• **ACTIVITY**:
What is needed is the exact text of each line in the listing below from the one with "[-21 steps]" up to and including the one with "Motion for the", and no pictures.

• **GIVEN INFORMATION**:
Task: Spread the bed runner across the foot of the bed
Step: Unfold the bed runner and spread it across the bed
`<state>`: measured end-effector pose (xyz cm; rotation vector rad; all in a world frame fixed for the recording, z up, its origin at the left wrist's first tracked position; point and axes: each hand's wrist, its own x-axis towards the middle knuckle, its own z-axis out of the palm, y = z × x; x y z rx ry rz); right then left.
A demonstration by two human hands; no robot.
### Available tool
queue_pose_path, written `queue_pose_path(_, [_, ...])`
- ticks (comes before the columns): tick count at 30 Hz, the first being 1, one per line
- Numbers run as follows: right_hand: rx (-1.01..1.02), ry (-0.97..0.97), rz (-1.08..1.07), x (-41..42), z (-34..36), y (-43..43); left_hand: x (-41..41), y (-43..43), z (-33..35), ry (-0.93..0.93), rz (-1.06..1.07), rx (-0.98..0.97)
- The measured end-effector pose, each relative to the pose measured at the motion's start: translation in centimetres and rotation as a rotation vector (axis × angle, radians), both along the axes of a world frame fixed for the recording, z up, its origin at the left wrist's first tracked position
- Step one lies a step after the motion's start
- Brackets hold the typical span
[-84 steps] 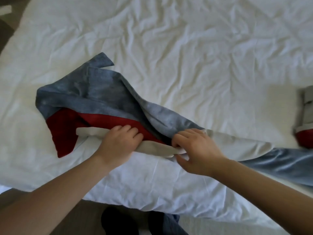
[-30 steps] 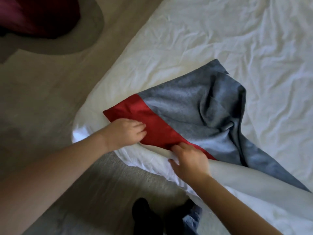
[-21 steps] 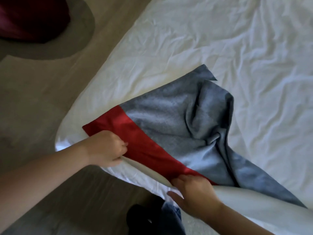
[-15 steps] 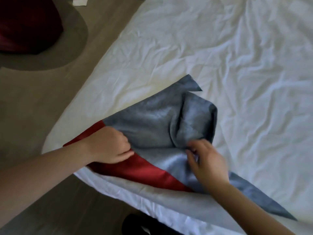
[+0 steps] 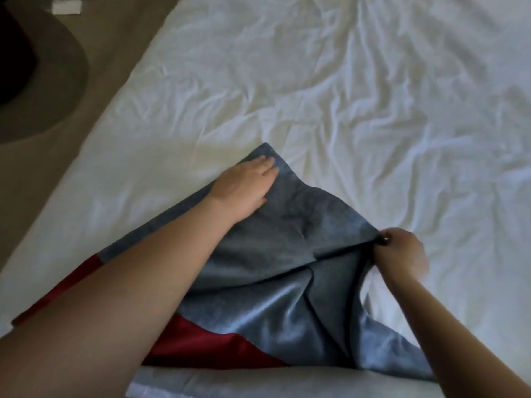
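The bed runner [image 5: 287,254] is blue-grey with a red band and a pale edge. It lies partly unfolded and creased near the corner of the white bed [image 5: 344,96]. My left hand [image 5: 247,185] rests flat, fingers together, on the runner's far corner and presses it onto the sheet. My right hand [image 5: 399,248] pinches a bunched fold at the runner's right side and holds it pulled out to the right. My left forearm covers part of the red band.
Tan floor runs along the bed's left edge. A dark round rug or base [image 5: 37,67] lies at the top left, with a small white scrap [image 5: 66,7] beyond it. The white sheet is wrinkled all over.
My left hand has slid from the red band up to the runner's far corner. My right hand has drawn the folded grey part out to the right, which opened the cloth wider.
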<state>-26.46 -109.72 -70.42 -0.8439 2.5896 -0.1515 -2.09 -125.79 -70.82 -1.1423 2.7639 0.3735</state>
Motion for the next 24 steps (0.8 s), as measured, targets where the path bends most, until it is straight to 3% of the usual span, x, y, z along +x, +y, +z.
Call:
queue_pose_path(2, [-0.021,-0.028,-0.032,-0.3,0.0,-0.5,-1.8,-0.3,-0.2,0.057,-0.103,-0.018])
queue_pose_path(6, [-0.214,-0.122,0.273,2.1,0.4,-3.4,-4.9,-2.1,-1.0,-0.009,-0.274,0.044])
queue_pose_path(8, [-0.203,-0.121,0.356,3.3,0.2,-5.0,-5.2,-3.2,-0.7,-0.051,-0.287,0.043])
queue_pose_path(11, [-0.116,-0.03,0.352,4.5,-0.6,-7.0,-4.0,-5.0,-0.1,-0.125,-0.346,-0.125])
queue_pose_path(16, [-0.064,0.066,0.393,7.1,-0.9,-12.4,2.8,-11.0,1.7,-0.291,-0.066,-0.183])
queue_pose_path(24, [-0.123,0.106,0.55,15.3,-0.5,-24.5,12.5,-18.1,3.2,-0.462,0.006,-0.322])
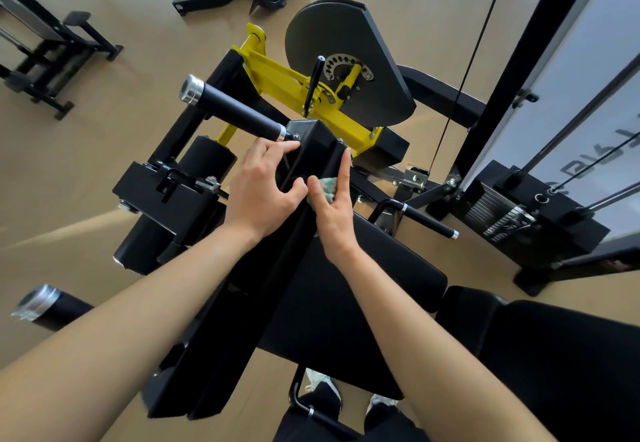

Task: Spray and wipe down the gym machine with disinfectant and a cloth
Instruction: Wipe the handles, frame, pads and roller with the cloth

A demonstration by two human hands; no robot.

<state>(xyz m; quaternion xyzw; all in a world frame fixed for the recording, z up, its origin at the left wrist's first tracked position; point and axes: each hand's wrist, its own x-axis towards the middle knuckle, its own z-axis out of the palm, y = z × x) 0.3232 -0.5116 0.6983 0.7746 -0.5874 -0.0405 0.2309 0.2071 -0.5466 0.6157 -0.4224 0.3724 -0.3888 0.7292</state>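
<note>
A black and yellow gym machine fills the middle of the head view, with a long black steel beam (313, 150) running toward me. My left hand (263, 188) rests on the beam's left side, fingers spread and holding nothing. My right hand (332, 206) presses a small pale green cloth (327, 187) against the beam's right face, index finger stretched upward along the edge. A black grip handle (235, 109) with a silver end cap sticks out to the left just above my left hand. No spray bottle is in view.
The machine's black seat pad (363, 279) lies under my right forearm. A yellow lever arm (298, 88) and grey cam disc (349, 57) sit beyond the beam. The weight stack (498, 213) and cables stand right. Other black machines (52, 53) occupy the tan floor at left.
</note>
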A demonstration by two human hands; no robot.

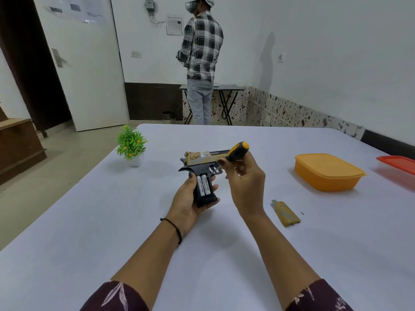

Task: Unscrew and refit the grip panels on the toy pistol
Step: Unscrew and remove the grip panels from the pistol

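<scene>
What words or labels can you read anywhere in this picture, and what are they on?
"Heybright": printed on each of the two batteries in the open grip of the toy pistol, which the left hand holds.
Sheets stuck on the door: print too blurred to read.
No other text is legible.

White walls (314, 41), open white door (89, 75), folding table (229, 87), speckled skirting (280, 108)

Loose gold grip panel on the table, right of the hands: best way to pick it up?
Pinch the flat gold grip panel across its long edges at mid-length, from above. It lies flat on the white table, narrow, both sides free; a tiny dark piece lies just right of it.
</scene>
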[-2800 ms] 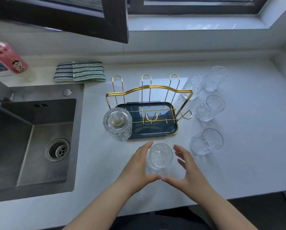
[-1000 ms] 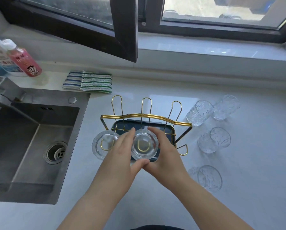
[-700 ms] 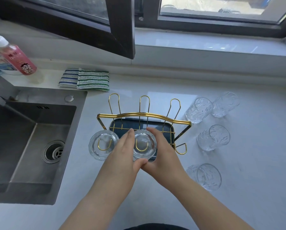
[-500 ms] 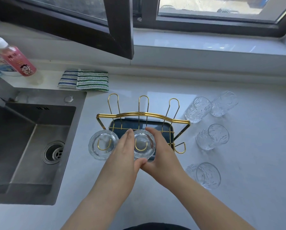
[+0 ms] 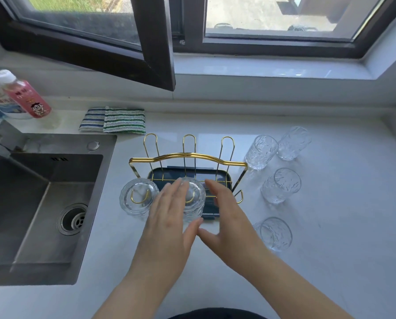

• **YOUR RESPONSE**:
[-21 steps] 
[-15 steps] 
[+0 steps] 
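The bed runner [image 5: 287,254] is blue-grey with a red band and a pale edge. It lies partly unfolded and creased near the corner of the white bed [image 5: 344,96]. My left hand [image 5: 247,185] rests flat, fingers together, on the runner's far corner and presses it onto the sheet. My right hand [image 5: 399,248] pinches a bunched fold at the runner's right side and holds it pulled out to the right. My left forearm covers part of the red band.
Tan floor runs along the bed's left edge. A dark round rug or base [image 5: 37,67] lies at the top left, with a small white scrap [image 5: 66,7] beyond it. The white sheet is wrinkled all over.
My left hand has slid from the red band up to the runner's far corner. My right hand has drawn the folded grey part out to the right, which opened the cloth wider.
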<state>-26.46 -109.72 -70.42 -0.8439 2.5896 -0.1515 -2.09 -125.79 -70.82 -1.1423 2.7639 0.3735</state>
Motion for the next 24 steps (0.8 s), as measured, targets where the path bends most, until it is straight to 3% of the usual span, x, y, z along +x, +y, +z.

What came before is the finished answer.